◆ **DESCRIPTION OF THE TASK**: All of the records shown below need to be copied with no differences.

◆ **DATA FOR THIS EXERCISE**:

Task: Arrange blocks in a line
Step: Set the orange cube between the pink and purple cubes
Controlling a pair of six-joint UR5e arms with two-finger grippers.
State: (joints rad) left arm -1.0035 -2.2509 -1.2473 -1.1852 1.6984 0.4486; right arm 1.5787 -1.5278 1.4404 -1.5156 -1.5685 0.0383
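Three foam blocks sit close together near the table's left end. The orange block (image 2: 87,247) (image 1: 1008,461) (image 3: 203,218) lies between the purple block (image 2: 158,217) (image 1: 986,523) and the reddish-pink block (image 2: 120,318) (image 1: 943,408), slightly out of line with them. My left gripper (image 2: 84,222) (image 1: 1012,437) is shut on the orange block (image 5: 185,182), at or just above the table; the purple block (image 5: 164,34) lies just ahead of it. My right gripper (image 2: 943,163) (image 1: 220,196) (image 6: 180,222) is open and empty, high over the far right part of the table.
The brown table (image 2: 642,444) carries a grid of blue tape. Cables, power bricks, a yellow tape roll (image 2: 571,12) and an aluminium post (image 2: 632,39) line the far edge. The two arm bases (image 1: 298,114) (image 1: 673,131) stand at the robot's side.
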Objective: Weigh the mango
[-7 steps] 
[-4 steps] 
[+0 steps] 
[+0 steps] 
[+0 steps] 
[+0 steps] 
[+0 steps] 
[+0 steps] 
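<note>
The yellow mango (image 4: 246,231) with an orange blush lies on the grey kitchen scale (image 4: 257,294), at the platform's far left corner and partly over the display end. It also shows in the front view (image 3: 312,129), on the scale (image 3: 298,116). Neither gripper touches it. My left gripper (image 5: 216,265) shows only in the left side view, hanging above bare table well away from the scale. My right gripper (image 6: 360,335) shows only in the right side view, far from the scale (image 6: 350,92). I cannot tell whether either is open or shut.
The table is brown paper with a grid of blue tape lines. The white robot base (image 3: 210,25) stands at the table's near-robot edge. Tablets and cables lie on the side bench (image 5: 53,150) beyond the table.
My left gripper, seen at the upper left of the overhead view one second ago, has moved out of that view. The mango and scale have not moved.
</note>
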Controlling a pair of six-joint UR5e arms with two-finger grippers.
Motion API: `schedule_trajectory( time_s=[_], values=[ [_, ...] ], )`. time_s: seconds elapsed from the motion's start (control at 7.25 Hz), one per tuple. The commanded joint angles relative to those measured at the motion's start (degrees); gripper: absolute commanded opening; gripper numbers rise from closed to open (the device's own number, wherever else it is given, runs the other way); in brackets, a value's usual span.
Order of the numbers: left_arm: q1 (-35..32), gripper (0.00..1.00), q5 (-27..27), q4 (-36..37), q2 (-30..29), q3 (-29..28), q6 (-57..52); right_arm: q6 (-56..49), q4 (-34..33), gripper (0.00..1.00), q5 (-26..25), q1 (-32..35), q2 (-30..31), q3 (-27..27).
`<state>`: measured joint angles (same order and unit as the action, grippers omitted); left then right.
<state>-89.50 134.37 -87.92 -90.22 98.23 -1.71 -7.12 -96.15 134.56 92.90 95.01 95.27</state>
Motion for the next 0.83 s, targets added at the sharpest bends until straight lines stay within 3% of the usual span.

◆ **RESULT OF THE TASK**:
Task: Arrange blocks in a line
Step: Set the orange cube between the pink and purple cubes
Controlling a pair of six-joint UR5e arms with two-finger grippers.
State: (joints rad) left arm -1.0035 -2.2509 -1.2473 -1.1852 1.6984 0.4486; right arm 1.5787 -1.5278 1.4404 -1.5156 -1.5685 0.0383
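Three foam blocks sit close together near the table's left end. The orange block (image 2: 87,247) (image 1: 1008,461) (image 3: 203,218) lies between the purple block (image 2: 158,217) (image 1: 986,523) and the reddish-pink block (image 2: 120,318) (image 1: 943,408), slightly out of line with them. My left gripper (image 2: 84,222) (image 1: 1012,437) is shut on the orange block (image 5: 185,182), at or just above the table; the purple block (image 5: 164,34) lies just ahead of it. My right gripper (image 2: 943,163) (image 1: 220,196) (image 6: 180,222) is open and empty, high over the far right part of the table.
The brown table (image 2: 642,444) carries a grid of blue tape. Cables, power bricks, a yellow tape roll (image 2: 571,12) and an aluminium post (image 2: 632,39) line the far edge. The two arm bases (image 1: 298,114) (image 1: 673,131) stand at the robot's side.
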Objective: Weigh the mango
[-7 steps] 
[-4 steps] 
[+0 steps] 
[+0 steps] 
[+0 steps] 
[+0 steps] 
[+0 steps] 
[+0 steps] 
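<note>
The yellow mango (image 4: 246,231) with an orange blush lies on the grey kitchen scale (image 4: 257,294), at the platform's far left corner and partly over the display end. It also shows in the front view (image 3: 312,129), on the scale (image 3: 298,116). Neither gripper touches it. My left gripper (image 5: 216,265) shows only in the left side view, hanging above bare table well away from the scale. My right gripper (image 6: 360,335) shows only in the right side view, far from the scale (image 6: 350,92). I cannot tell whether either is open or shut.
The table is brown paper with a grid of blue tape lines. The white robot base (image 3: 210,25) stands at the table's near-robot edge. Tablets and cables lie on the side bench (image 5: 53,150) beyond the table.
My left gripper, seen at the upper left of the overhead view one second ago, has moved out of that view. The mango and scale have not moved.
</note>
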Controlling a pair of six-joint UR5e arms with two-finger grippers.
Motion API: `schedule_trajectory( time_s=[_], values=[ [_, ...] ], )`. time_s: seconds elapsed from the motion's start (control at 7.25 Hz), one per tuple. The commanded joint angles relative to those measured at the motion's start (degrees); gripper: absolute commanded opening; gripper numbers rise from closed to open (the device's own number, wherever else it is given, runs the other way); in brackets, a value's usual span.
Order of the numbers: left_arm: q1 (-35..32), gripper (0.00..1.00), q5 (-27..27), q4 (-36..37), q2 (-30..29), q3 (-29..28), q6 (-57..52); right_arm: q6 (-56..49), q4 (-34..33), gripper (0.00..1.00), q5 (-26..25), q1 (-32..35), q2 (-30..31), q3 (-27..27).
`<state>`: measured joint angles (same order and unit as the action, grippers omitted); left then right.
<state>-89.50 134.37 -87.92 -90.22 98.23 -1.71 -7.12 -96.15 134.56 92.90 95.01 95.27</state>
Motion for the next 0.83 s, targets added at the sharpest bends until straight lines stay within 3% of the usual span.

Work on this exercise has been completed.